En una de esas charlas así como profundas y relajadas, sobre las cuestiones de la vida misma y la muerte siempre a mano, el Juanma largó aquello de pensar en que ahora, en vez de fotitos chiquitas acompañadas por un QEPD, las fechas de parto y óbito todas con números y guiones y frases del tipo “Cacho querido, te vamos a extrañar mucho”, en las lápidas de las tumbas la que va es poner una pantalla con fotos y videos, onda perfil de Facebook del difunto, para que quien quiera conocer su vida y obra de pé a pá no tenga más que tomarse un rato y apretar algún play.

Y aunque la vida que me dura todavía ya me murió más de un par de amigos entrañables y extrañados hasta con las vísceras, fue con el Juane que aquello del Juanma y su historia de ciberlápidas como reflejo de muertes siempre vivas me volvió con fuerza, como un aluvión de sonidos y de imágenes que apenas se puede tramitar en palabras escritas.

En el laburo cotidiano, Juane era enfático y empatiquísimo cuando algo le gustaba, cuando estaba de acuerdo con el hacer del otro o la otra. Y cuando no, le salía fluido y sincero aquello de “cuando lances la flecha de la verdad, moja la punta en la miel”. 

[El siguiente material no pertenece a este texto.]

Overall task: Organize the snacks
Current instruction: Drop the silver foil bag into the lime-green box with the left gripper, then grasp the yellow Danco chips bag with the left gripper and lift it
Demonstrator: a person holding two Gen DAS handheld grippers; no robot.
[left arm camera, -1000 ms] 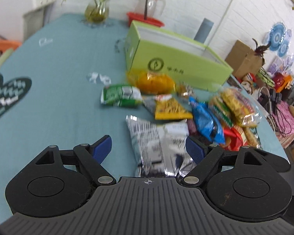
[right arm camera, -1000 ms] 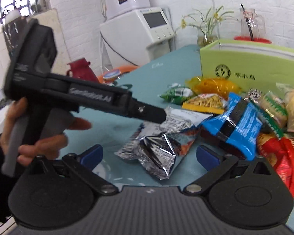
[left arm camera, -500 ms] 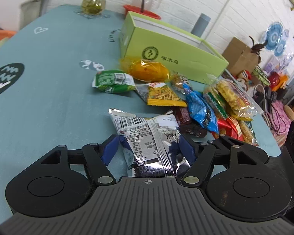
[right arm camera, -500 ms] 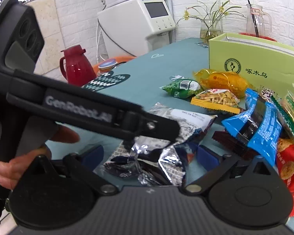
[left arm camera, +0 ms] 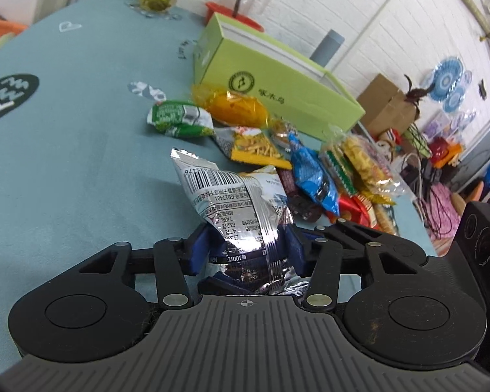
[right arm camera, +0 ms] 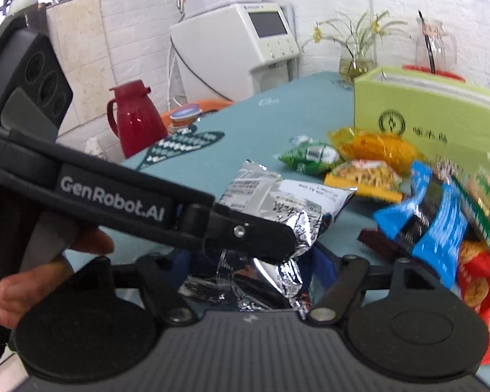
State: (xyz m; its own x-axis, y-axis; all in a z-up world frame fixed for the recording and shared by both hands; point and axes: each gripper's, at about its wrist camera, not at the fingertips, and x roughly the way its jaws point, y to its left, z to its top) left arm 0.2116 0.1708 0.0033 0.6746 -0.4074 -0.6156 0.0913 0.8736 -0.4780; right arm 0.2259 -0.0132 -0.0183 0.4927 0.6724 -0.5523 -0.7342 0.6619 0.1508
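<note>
Now clamped by the left gripper (left arm camera: 245, 248), just closed onto the silver snack packet (left arm camera: 232, 202) low over the desk (left arm camera: 81, 130); right gripper (right arm camera: 254, 271) likewise just narrowed around crumpled foil (right arm camera: 264, 281), apparently pinching it; risk of tearing or crushing if both pull on the same packet; slick foil liable to slip before reaching the green box (left arm camera: 277, 75).
</note>
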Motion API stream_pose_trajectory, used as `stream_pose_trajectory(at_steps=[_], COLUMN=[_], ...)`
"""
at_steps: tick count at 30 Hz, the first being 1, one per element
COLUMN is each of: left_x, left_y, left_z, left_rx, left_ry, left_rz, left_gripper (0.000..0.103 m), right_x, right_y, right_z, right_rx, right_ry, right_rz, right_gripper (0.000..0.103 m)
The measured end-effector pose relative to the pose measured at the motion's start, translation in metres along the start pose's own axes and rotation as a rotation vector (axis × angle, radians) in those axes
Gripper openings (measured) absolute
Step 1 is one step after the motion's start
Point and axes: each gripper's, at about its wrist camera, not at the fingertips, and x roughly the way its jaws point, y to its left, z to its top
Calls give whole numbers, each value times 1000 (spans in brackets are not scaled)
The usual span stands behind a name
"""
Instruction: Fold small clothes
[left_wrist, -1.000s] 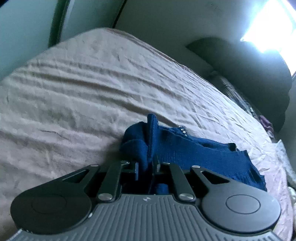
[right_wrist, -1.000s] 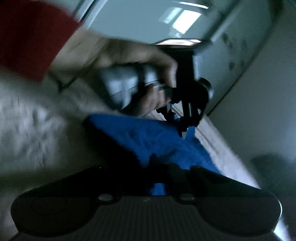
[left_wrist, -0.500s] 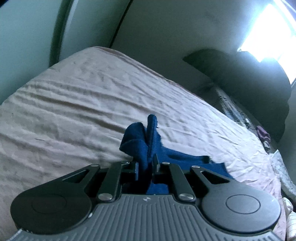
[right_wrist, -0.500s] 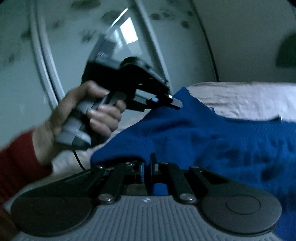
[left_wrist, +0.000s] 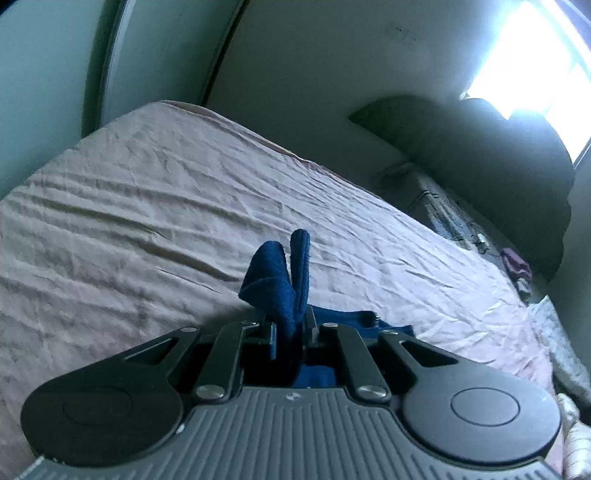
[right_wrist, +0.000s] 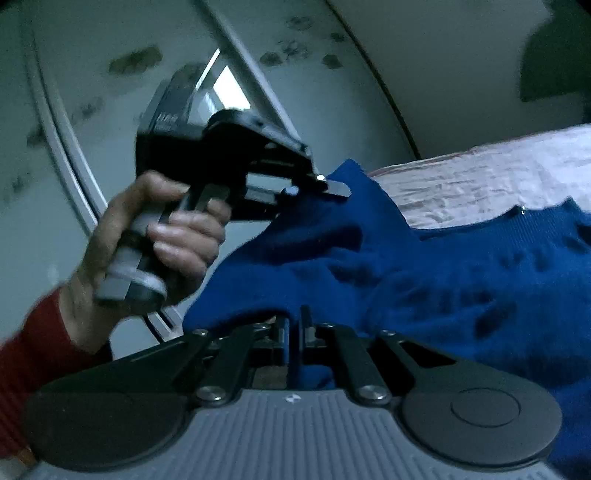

Juane disfrutaba del laburo cotidiano y por eso laburar con él protegía a quien lo hiciera de esa mole de nervios y angustias que algunas cotidianidades deparan. Hasta cuando todo estaba a un tris de no llegar a horario a la imprenta, Juane empujaba y empujaba a aprovechar hasta el eco del tris para llegar a hacer imprimible lo imposible y subirlo a las rotativas, ansiosas por sumar el eslabón de papelización de estas escritas y otras layas que otra vez, desde su onírico y sempiterno Facedead, también desde su concreta y envolvente ausencia en el plano cotidiano encorsetado por raciocinios asesinos de la buena vida, el Juane vuelve a trajinar. 

Porque a ver, se puede entender que se dude de eso de que la vida es eterna, pero qué si no una eterna certeza es la esperanza de reencontrar de algún modo y en algún plano, en algún punto de lo cotidiano que se vuelve mágico, tanta buena VidaJuane.